Registered users satisfying the parameters are invited to
participate. Participants may then be selected from the responding
invited users. The market research study may be conducted across
all participants simultaneously or asynchronously. During the
market research study, a participant logs into the computer system
via a web browser on their computing device and is presented with
the content that is delivered by the computer system. Participants
may be prompted to provide feedback via the keyboard or mouse. In
addition, image sequences are captured of the participant's face
via a camera while participants are viewing the content on the
display and sent to the computer system for invisible human emotion
detection with a high degree of confidence. The invisible human
emotions detected are then used as feedback for the market research
study.
[0029] FIG. 1 shows a system 20 for conducting online market
research in accordance with an embodiment. A market research server
24 is a computer system that is in communication with a set of
computing devices 28 operated by participants in the market
research study over a telecommunications network. In the
illustrated embodiment, the telecommunications network is the
Internet 32. The server 24 can store content in the form of images,
videos, audio, and text to be presented to participants.

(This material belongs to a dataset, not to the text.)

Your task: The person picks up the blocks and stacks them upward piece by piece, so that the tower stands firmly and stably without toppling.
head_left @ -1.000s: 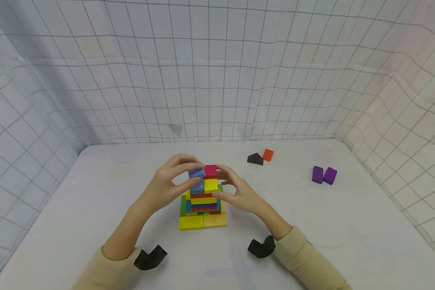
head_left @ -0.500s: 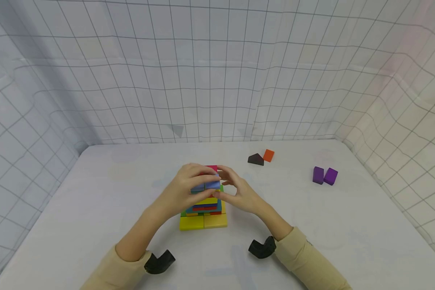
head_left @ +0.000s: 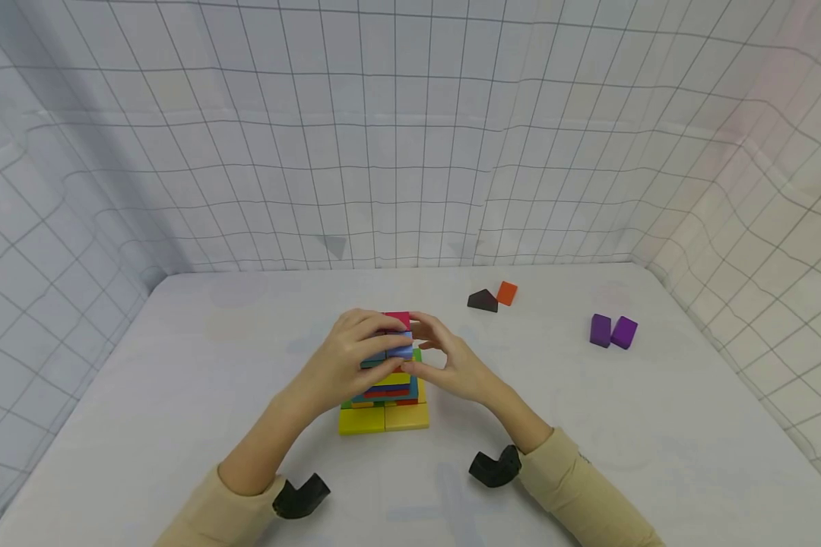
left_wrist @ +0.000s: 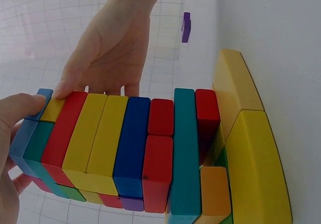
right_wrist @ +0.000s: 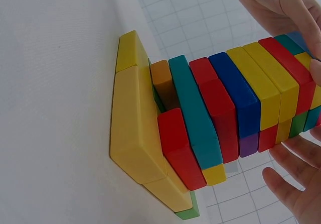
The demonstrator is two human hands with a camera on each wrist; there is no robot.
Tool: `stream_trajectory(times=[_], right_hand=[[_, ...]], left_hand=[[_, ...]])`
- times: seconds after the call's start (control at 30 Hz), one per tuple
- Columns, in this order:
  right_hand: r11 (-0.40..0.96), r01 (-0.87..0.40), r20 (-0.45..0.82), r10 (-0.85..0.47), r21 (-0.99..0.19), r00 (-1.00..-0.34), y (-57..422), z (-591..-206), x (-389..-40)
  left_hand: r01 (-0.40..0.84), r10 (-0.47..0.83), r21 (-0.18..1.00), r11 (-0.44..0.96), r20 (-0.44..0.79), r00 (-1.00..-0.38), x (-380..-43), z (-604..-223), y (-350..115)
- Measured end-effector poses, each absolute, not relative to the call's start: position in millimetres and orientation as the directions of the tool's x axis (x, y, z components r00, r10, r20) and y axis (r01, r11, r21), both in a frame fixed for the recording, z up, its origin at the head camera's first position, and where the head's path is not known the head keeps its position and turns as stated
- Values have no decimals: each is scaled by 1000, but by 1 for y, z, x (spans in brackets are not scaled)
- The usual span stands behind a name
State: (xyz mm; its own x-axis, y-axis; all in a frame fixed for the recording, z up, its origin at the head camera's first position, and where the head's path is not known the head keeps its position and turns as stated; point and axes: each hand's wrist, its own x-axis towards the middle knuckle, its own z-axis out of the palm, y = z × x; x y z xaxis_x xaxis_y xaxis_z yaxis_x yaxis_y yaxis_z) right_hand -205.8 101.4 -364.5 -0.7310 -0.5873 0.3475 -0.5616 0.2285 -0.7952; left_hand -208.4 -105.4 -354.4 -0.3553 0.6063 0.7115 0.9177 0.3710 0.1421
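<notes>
A narrow tower of coloured blocks [head_left: 390, 378] rises from a wider stepped base [head_left: 362, 422] of yellow and pale yellow blocks. My left hand [head_left: 345, 357] reaches across the front of its upper part, gripping a light blue block [head_left: 400, 352] at the right, over a yellow block [left_wrist: 52, 109]. A second light blue block [left_wrist: 24, 139] sits beside it. Behind them a crimson block [head_left: 398, 318] shows at the top. My right hand [head_left: 451, 368] curves loosely along the tower's right side, thumb tip at the near corner beside the red block [left_wrist: 65, 138], fingers toward the back.
A dark brown block [head_left: 482, 301] and an orange block [head_left: 507, 293] lie on the white table [head_left: 212, 327] behind and right of the tower. Farther right are two purple blocks [head_left: 600, 331]. Gridded white cloth [head_left: 410, 152] hangs around the sides and back.
My left hand has moved right with the light blue block, from above the left light blue block to the tower's front right. My right hand has stayed at the tower's side.
</notes>
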Motion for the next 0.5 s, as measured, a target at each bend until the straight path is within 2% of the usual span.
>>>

Alternatively, the server 24 can be configured to receive and
broadcast a live video and/or audio feed, such as via a video
conferencing platform. In some configurations, the content may be
broadcast via a separate application and the server 24 can be
configured to simply register and process image sequences received
from the participants' computing devices 28 to detect invisible
human emotions with timing information to map invisible emotions
detected with events in content delivered via another platform.
[0030] In addition, the server 24 stores trained configuration data
enabling it to detect invisible human emotion in image sequences
received from the participants' computing devices 28.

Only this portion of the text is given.